Сам звук этого выстрела последней болью проносится над его судьбой.
«Рюмин лежал на спине, — заканчивает этот эпизод К. Воробьев. — Левая бровь его была удивленно вскинута, а расширенные глаза осмысленно глядели... Он часто и слабо икал, выталкивая языком сквозь белеющие зубы розоватую пену, и правой рукой, откинутой далеко в сторону, зажимал пучок клевера. Все это Алексей вобрал в один короткий обыскивающий взгляд, и, когда он позвал капитана и подхватил его под мышки, по всему телу Рюмина прошла бурная и живая дрожь, но тело тут же опало и налилось тяжестью, а глаза вспугнуто померкли.
Это было впервые, когда Алексей не устрашился мертвого. Наоборот, он испытывал какую-то странную близость и согласность к той таинственно-неподвижной позе Рюмина, в которой он лежал, и то, что он сделал, не вызывало у Алексея ни протеста, ни жалости».
Близость и согласность, которые испытывает Алексей Ястребов по отношению к позе мертвого своего товарища, — это высшее чувство, которое способна пережить по отношению к смерти жизнь. Это то, что никакими другими словами объяснить невозможно.
Проза Константина Воробьева точна и жестка в подробностях. Но она столь же жестка и в целом. Она ничего не хочет утаить, упустить, урезать ради общего монтажа. Для нее такой монтаж — отступничество, предательство. Память памяти рознь. Иная память, как режиссер, отбирает из прошлого лишь нужное, лишь выигрышное. Лишь то из прошлого, что и в настоящем может составить капитал. Это память-конформистка. Память героев К. Воробьева лучше на костер пойдет, но не даст совершить над собой такого насилия.
Позора сломленности, позора отступничества, позора замалчивания правды не приемлют герои К. Воробьева. Вот отчего интонация его прозы часто срывается на крик, граничит с криком. Крик — это громкий голос, освободившийся голос. Это право в полную силу говорить все обо всем.
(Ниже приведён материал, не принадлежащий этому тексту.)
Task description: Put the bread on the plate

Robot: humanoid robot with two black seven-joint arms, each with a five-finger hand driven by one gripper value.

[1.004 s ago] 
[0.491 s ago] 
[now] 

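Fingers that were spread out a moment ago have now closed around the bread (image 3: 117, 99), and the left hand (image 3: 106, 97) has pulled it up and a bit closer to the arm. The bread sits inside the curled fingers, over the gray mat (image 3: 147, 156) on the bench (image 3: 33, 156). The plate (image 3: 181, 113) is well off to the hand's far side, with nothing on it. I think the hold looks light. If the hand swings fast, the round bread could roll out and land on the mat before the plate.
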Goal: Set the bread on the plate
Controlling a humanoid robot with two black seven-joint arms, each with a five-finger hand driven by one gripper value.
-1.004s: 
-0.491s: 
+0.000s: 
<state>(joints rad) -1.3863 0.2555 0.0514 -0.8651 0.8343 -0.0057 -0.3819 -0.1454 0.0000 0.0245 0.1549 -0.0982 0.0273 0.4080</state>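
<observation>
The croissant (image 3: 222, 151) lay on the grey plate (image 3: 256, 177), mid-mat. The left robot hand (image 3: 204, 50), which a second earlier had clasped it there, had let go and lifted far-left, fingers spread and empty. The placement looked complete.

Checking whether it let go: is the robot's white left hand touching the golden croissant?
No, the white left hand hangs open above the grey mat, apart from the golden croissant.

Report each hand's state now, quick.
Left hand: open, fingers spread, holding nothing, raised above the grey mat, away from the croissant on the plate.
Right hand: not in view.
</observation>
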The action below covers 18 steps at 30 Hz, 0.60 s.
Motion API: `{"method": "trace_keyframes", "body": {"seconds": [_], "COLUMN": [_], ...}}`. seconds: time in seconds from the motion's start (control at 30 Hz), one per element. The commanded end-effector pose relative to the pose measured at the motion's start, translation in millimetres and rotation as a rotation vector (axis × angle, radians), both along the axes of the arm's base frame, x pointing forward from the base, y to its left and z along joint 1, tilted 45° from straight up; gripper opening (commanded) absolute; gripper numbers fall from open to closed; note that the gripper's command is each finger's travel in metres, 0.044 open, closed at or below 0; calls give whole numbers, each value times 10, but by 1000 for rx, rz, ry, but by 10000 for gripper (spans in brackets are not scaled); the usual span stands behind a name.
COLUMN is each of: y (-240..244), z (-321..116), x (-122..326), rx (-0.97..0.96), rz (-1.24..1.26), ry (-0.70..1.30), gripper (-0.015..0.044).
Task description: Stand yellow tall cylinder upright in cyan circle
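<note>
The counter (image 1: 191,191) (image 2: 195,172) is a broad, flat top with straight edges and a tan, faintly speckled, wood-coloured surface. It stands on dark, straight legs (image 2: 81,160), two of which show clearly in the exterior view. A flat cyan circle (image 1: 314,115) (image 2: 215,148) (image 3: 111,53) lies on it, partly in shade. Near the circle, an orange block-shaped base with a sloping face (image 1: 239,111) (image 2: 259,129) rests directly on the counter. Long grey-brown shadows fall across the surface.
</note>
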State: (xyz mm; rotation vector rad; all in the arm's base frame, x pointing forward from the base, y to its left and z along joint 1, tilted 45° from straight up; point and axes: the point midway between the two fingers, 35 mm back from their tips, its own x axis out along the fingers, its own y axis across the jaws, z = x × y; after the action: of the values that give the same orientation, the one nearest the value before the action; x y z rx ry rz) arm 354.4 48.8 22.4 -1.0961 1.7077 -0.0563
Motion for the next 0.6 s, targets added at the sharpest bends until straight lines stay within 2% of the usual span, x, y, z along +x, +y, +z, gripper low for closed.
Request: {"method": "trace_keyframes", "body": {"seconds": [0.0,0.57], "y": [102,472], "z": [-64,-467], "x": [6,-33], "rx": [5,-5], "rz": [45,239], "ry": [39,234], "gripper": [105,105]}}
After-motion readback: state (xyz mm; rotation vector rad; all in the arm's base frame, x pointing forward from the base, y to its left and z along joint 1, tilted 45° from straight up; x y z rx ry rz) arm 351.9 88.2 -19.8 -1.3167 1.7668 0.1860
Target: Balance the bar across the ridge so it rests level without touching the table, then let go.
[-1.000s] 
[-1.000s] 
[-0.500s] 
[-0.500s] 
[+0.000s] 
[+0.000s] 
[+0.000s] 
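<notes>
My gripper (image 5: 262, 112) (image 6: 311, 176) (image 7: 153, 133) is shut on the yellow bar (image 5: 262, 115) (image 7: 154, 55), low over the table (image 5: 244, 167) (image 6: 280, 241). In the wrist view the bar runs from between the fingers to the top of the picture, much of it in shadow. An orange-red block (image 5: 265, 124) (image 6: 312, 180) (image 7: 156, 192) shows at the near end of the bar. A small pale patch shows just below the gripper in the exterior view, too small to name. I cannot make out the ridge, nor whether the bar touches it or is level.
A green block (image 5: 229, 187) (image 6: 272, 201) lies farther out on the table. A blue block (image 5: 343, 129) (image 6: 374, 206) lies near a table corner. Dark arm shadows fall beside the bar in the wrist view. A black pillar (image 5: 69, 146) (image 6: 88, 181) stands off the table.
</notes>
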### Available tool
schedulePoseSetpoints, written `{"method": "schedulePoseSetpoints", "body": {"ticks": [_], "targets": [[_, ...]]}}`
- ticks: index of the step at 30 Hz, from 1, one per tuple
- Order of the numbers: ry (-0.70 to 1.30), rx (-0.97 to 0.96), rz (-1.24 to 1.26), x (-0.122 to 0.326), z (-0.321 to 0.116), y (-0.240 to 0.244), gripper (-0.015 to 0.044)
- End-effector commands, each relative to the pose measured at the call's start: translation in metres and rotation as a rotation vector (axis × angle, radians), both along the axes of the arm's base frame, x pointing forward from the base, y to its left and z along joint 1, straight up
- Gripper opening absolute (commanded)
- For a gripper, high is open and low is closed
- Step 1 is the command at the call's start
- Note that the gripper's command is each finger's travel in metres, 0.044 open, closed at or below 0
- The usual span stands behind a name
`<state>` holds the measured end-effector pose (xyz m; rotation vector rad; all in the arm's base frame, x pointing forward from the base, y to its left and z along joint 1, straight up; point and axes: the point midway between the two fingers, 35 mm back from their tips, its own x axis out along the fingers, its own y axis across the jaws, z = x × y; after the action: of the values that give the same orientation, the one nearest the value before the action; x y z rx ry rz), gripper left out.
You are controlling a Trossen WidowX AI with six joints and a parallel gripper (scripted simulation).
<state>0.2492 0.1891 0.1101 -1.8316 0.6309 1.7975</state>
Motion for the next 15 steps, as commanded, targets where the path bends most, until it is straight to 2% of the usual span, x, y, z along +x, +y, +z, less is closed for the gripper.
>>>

Одна из повестей К. Воробьева так и названа коротко — «Крик».
Я поставил бы ее рядом с повестью «Убиты под Москвой», а также рядом с лучшими страницами русской прозы о войне. Как поставил бы «Тетку Егориху» рядом с прозой Андрея Платонова о деревне двадцатых—тридцатых годов.
«Никто не забыт и ничто не забыто» — эти слова мы часто читаем на красных полотнищах. Их повсеместно относят к войне, к павшим на войне. Константин Воробьев склонен распространить этот святой закон на тех, кто пал и не на войне. Кто погиб, как тетка Егориха, кто умер от голода в 30-с годы, как отец героя рассказа «Чертов палец», кто, как дядя Мирон и Момич, надолго исчез из родного дома.